# Task
Beginning at the line containing "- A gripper" in the material below and ending at the line containing "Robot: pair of", return each line exactly and add nothing.

# Dataset records

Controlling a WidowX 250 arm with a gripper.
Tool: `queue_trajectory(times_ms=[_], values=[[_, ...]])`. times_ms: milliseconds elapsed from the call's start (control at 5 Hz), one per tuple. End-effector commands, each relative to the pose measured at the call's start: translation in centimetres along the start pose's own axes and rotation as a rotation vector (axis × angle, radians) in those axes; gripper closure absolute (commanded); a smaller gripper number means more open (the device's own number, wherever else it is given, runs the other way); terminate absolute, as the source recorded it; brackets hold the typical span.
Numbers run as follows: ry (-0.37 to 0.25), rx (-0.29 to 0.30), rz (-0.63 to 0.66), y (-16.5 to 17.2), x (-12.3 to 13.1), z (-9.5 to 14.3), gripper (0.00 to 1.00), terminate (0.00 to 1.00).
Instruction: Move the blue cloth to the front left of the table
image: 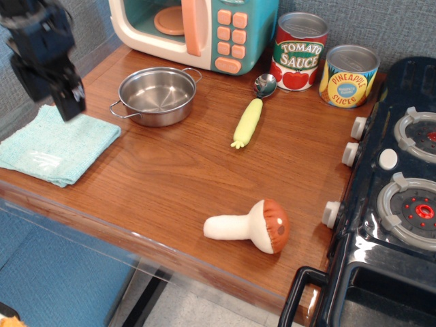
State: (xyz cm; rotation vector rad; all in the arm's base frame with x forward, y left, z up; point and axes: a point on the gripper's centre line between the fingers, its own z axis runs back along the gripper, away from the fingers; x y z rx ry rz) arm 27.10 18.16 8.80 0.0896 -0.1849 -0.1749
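The blue cloth lies flat and folded at the front left corner of the brown wood-grain table, its left part reaching the table's left edge. My gripper hangs raised above the cloth's back edge, blurred by motion. Its fingers are spread apart with nothing between them. It is clear of the cloth.
A steel pot stands right of the gripper. Behind it is a toy microwave. A yellow-handled spoon, a tomato sauce can, a pineapple can and a plush mushroom lie further right. The black toy stove fills the right side.
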Motion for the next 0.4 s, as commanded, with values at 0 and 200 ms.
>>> queue_trajectory(times_ms=[0,200], values=[[-0.039,0.000,0.012,0.70,-0.21,1.92,0.00,0.00],[-0.039,0.000,0.012,0.70,-0.21,1.92,0.00,1.00]])
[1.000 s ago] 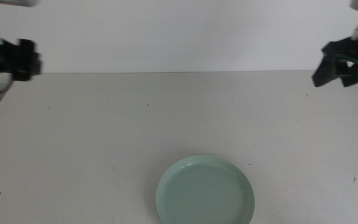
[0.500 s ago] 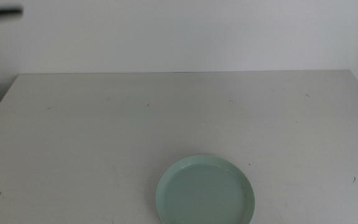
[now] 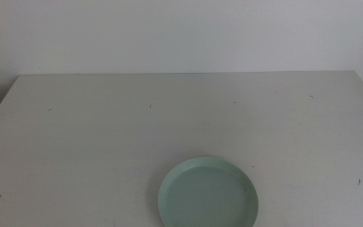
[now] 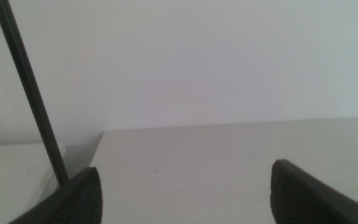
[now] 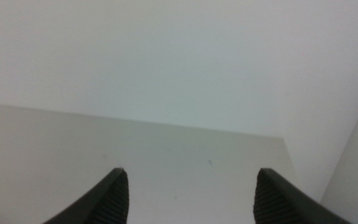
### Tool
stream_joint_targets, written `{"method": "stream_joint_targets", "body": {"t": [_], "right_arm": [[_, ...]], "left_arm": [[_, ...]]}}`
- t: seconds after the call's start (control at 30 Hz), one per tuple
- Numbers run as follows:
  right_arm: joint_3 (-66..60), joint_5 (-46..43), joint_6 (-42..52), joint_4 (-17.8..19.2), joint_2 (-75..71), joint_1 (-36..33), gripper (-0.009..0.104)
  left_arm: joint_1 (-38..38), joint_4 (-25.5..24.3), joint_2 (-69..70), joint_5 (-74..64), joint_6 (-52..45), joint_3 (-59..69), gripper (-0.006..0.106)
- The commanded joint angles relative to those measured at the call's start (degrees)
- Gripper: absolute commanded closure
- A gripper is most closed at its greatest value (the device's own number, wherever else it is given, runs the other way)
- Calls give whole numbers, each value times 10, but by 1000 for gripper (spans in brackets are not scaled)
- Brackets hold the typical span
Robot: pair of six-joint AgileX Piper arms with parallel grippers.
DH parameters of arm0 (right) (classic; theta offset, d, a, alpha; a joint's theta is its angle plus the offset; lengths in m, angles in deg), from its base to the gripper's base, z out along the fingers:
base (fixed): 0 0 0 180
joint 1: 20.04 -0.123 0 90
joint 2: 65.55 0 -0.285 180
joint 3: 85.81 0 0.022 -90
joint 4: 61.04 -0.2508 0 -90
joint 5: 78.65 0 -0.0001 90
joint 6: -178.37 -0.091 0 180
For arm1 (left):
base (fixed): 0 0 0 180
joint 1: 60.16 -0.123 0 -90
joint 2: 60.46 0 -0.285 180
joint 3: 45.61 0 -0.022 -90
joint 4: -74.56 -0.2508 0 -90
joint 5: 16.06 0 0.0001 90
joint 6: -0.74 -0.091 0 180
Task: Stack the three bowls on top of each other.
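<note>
A pale mint green bowl (image 3: 208, 193) sits on the white bench (image 3: 106, 139), close to the bench's near edge and a little to the right of its middle. The bowl is shallow and plate-like with a low rim, it stands upright, and its nearest part runs out of the middle view. Whether any other bowl lies under it cannot be told from this angle; only the one green rim and its flat inside show. A few small dark specks dot the bench surface farther back from the bowl and off to its sides. Beyond the bowl the far edge of the bench meets a plain white wall (image 3: 181, 31).

Neither arm shows in the middle view. The left gripper (image 4: 185, 190) appears only in the left wrist view, raised above a corner of the bench (image 4: 229, 162), with its two dark ribbed fingers (image 4: 82, 196) spread wide apart and nothing between them. A thin dark rod (image 4: 33, 93) slants up just beside that bench corner. The right gripper (image 5: 188, 196) appears only in the right wrist view, likewise above bare bench (image 5: 166, 155) near a corner, its fingers (image 5: 278, 196) set wide apart and holding nothing. The bowl shows in neither wrist view.
</note>
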Motion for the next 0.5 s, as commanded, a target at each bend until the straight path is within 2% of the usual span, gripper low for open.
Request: {"method": "stream_joint_targets", "body": {"t": [0.0, 0.3, 0.47], "right_arm": [[10, -77, 15, -3, -9, 4, 44], [10, -91, 15, -3, -12, 4, 45], [-30, -98, 15, 27, -59, 4, 45]], "left_arm": [[1, 1, -3, 62, 1, -14, 8], [1, 2, -4, 64, 3, -14, 8], [1, 2, 30, 86, 3, 44, 8]]}}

# Solution for this task
- A gripper is most closed at its greatest value (the device's own number, wherever else it is given, runs the other way)
- Calls give whole numbers, each value times 10, but by 1000 for gripper (spans in brackets are not scaled)
- Brackets hold the typical span
Robot: pair of six-joint AgileX Piper arms with parallel grippers.

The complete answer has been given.